Brasil ocupa a 109ª posição em índice de exclusão social

O Brasil despencou mais de 40 posições na classificação de exclusão social do mundo e ocupa a 109ª colocação em um ranking de 175 países, segundo estudo elaborado por 18 economistas de quatro universidades paulistas (USP, Unicamp, PUC e Unip), coordenados pelo secretário do Trabalho da Prefeitura de São Paulo, Marcio Pochmann.
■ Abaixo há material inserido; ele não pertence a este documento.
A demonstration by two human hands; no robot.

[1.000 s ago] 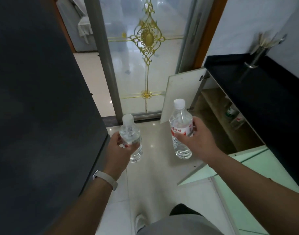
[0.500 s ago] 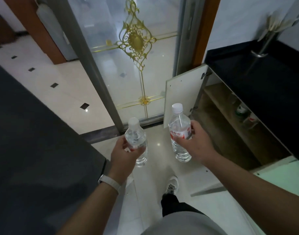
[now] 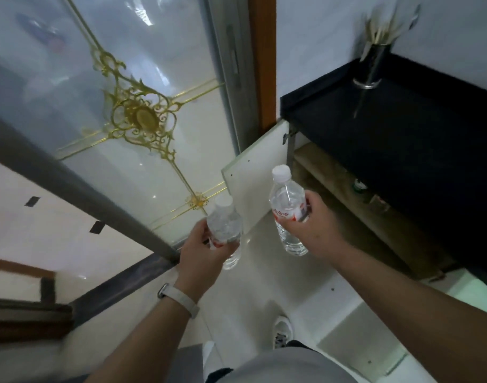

O chamado Atlas da Exclusão Social foi apresentando hoje e traz o ranking dos mesmos países analisados pelo Programa das Nações Unidas para o Desenvolvimento (Pnud). Os dados são referentes ao ano de 2000.O estudo parte de dados oficiais e traça um perfil da pobreza, da desigualdade e da concentração de renda. Enquanto o Índice de Desenvolvimento Humano (IDH) da ONU analisa a renda, educação e expectativa de vida; o Índice de Exclusão Social (IES) verifica a renda, alfabetização, escolarização de nível superior, violência e vulnerabilidade infantil. A somatória ponderada dessas variáveis leva a uma pontuação entre 0 e 1. Quanto mais próximo de zero, pior a exclusão.Com 0,621 pontos, o Brasil sofre com a desigualdade, o desemprego e a violência. Dentre os países sul-americanos, a Argentina está na 57ª posição, Uruguai é o 58º colocado, Chile o 68º e Peru está no 81º lugar. Cuba está em 45º. Na liderança mundial, está o Canadá, seguido por Japão, Finlândia, Bélgica, Espanha, Noruega, Suíça, Suécia, Estados Unidos e Lituânia. Em 11º aparece a Dinamarca, seguida por Alemanha, Eslovênia, Grécia e França. A última posição pertence a Honduras. O dados revelam também que a globalização tem ampliado a desigualdade entre os países, principalmente entre os do Norte e do Sul. De acordo com a estudo, a pobreza só tem caído para os países que apresentam elevado crescimento. O Atlas será apresentado na Conferência das Nações Unidas sobre o Comércio e Desenvolvimento (Unctad), que acontece em São Paulo até a sexta-feira.